ComfyUI — Image & Video Generation
Use to generate images (Flux schnell) and videos (Wan2.1 T2V/I2V) on the local RTX 5080 GPU.
Environment
- ComfyUI:
~/ComfyUI (systemd user service: comfyui.service) - Python venv:
~/comfyui-venv - API:
http://127.0.0.1:8188 - Output:
~/ComfyUI/output/
Script
{baseDir}/scripts/generate.py <mode> [options]
Mode: image — Text-to-Image (Flux schnell)
{baseDir}/scripts/generate.py image \
--prompt "A cat on the moon" \
--output /tmp/output.png
| Option | Default | Description |
|---|
| -------- | --------- | ------------- |
--prompt | (required) | Text prompt |
--negative | "" | Negative prompt |
--width | 1024 | Image width |
--height | 1024 | Image height |
--steps | 4 | Sampling steps (schnell optimized) |
--seed | random | Reproducible seed |
--output | ComfyUI output dir | Copy output here |
--model | flux1-schnell.safetensors | UNET filename |
--weight-dtype | fp8_e4m3fn | Weight quantization |
--wait | 120 | Max wait seconds |
Recommended Flux schnell params: steps=4, cfg=1.0, sampler=euler, scheduler=simple
Mode: t2v — Text-to-Video (Wan2.1 T2V-1.3B)
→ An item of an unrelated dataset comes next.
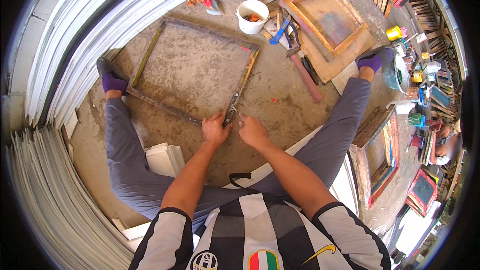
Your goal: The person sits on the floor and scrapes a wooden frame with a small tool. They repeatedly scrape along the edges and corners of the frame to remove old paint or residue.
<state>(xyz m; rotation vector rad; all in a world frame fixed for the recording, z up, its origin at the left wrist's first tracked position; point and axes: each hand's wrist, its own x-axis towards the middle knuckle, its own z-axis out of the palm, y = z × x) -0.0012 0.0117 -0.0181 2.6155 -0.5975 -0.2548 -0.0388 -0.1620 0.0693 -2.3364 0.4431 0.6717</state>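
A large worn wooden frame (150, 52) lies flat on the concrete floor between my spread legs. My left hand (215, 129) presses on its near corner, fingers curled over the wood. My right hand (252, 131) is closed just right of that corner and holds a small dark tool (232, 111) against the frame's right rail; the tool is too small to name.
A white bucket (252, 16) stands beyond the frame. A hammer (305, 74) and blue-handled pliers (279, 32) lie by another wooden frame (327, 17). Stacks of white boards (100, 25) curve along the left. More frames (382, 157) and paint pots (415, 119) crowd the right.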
{baseDir}/scripts/generate.py t2v \
--prompt "A red sports car driving on a mountain road at sunset" \
--length 49 \
--output /tmp/video_frames/
| Option | Default | Description |
|---|
| -------- | --------- | ------------- |
--prompt | (required) | Text prompt |
--negative | "" | Negative prompt |
--width | 832 | Frame width |
--height | 480 | Frame height |
--length | 49 | Number of frames (≈3s at 16fps) |
--steps | 20 | Sampling steps |
--seed | random | Reproducible seed |
--output | ComfyUI output dir | Copy frames here |
--wait | 300 | Max wait seconds |
Recommended Wan2.1 T2V params: steps=20, cfg=5.0, sampler=uni_pc_bh2, scheduler=simple
Mode: i2v — Image-to-Video (Wan2.1 I2V using T2V-1.3B)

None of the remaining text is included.